Please repeat the lines below, exactly and only, from the one that holds "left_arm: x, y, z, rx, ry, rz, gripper" through the one that holds "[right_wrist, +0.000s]".

--- START ---

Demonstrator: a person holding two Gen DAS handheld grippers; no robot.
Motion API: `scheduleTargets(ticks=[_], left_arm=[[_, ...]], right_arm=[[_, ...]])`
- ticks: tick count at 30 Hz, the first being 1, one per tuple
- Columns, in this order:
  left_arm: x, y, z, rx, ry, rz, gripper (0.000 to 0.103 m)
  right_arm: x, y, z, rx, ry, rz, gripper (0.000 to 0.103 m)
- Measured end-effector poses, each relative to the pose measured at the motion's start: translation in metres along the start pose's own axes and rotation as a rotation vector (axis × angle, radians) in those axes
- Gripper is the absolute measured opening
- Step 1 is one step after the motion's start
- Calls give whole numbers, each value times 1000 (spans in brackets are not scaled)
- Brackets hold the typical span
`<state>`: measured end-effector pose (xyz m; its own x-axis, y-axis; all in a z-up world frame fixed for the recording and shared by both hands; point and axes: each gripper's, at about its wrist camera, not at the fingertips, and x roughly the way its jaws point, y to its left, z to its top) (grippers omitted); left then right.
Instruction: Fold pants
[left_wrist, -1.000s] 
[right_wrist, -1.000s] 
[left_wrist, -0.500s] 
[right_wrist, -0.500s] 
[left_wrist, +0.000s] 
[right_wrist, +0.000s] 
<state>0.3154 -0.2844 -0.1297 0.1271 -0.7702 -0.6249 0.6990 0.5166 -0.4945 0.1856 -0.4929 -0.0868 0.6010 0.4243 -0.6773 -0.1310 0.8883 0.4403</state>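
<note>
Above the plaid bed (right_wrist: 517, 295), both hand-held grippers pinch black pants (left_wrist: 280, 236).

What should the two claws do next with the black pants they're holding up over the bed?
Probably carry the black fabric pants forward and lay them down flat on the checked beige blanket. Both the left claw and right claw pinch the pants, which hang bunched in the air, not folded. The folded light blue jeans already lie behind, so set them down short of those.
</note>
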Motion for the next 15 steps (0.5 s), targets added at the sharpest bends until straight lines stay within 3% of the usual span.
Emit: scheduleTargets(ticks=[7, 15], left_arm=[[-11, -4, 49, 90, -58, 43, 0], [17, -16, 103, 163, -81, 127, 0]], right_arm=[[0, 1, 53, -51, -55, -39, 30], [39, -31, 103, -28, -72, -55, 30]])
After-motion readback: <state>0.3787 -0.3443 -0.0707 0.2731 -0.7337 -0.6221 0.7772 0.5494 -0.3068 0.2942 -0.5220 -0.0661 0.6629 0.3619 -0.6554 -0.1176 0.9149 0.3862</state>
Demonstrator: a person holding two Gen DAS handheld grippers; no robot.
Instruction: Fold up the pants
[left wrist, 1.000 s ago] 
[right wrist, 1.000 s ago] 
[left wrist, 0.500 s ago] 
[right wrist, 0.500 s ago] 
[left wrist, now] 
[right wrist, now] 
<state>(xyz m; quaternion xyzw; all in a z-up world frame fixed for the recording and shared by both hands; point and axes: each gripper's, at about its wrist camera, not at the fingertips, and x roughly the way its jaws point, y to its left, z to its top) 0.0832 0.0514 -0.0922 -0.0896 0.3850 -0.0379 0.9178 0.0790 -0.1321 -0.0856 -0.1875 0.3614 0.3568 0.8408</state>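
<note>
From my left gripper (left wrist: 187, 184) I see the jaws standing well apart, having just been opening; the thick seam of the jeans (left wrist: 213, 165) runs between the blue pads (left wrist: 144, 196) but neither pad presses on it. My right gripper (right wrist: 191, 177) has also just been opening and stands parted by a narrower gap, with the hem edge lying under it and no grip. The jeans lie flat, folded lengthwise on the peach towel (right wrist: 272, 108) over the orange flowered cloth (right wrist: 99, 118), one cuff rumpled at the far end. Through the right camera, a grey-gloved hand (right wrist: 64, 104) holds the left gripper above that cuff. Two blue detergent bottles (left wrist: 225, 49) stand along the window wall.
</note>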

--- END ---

→ **YOUR SOLUTION**:
  left_arm: x, y, z, rx, ry, rz, gripper (0.000 to 0.103 m)
  right_arm: x, y, z, rx, ry, rz, gripper (0.000 to 0.103 m)
- Measured end-effector poses, each relative to the pose measured at the motion's start: translation in metres along the start pose's own axes and rotation as a rotation vector (axis × angle, radians) in those axes
- Gripper is the absolute measured opening
- Step 1 is one step after the motion's start
- Calls give whole numbers, each value times 1000 (spans in brackets are not scaled)
- Brackets hold the typical span
`<state>`: measured end-effector pose (xyz m; its own x-axis, y-axis; all in a z-up world frame fixed for the recording and shared by both hands; point and axes: each gripper's, at about its wrist camera, not at the fingertips, and x roughly the way its jaws point, y to its left, z to its top) (grippers omitted); left then right.
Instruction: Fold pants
[left_wrist, -1.000s] 
[right_wrist, -1.000s] 
[left_wrist, -0.500s] 
[right_wrist, -0.500s] 
[left_wrist, +0.000s] 
[right_wrist, +0.000s] 

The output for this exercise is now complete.